American Weissbier - A Lost Style Ripe for Reclamation

Okay beer fans, riddle me this: what was the key ingredient in 19th century American weissbier?  You'll have to dig out your old copy of Wahl and Henius's American Handy-Book of American Brewing, Malting, and Auxiliary Trades* (1902) to learn the answer.  Give up?  Here it is:
The material employed and method of mashing is usually quite different [from German methods].  Wheat malt is sometimes, but not generally, used.  Instead [corn] grits are employed, usually to the amount of about 30%."

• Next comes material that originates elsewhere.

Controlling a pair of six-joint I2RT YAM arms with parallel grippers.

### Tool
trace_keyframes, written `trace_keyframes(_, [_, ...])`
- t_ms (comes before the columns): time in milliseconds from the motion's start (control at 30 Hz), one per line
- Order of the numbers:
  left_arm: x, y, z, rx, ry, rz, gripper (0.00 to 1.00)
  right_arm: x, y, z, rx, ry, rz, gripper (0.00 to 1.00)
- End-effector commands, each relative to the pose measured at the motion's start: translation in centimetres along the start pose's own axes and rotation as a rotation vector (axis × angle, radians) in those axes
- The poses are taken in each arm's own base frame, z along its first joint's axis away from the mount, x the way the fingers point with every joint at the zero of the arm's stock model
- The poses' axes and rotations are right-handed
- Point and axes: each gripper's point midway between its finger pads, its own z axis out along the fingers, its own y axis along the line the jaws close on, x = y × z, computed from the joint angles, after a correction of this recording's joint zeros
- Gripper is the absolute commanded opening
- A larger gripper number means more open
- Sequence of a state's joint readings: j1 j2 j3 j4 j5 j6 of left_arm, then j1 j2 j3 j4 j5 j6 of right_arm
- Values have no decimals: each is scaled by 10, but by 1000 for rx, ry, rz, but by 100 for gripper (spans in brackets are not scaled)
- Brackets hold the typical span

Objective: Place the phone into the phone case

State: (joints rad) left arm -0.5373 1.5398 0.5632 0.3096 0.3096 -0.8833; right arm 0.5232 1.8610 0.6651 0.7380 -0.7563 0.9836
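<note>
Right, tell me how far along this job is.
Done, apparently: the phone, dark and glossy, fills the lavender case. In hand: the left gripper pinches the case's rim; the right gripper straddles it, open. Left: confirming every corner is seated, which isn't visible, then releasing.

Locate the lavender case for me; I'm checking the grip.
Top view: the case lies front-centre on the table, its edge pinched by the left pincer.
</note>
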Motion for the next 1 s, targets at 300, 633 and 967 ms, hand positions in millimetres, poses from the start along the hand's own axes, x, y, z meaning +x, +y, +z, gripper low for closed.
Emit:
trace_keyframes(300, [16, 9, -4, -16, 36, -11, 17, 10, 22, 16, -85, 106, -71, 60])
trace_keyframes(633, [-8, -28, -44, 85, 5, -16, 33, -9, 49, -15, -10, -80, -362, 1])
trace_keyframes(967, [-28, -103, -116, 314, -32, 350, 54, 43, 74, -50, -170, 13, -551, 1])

Wahl and Henius, however, were not impressed.  The beer was supposed to be like a Berliner weisse, but "undoubtedly the American article could be much improved by employing the materials as well as the mashing method in vogue in German Weiss beer breweries, as grits will under no circumstances yield those albuminoids that give Weiss beer its character, as wheat malt does.  Certainly there seems no reason why American Weiss beer brewers should not be able to procure a good wheat malt."

They continue, noting that it's brewed to resemble lager, but "a brilliant Weiss beer does not seem to catch the fancy of the consumers, who are accustomed to the cloudy, lively article of Berlin fame."
I think this overlooked style was unnecessarily consigned to a hasty grave.  Who out there is willing to reclaim this important part of American brewing history? 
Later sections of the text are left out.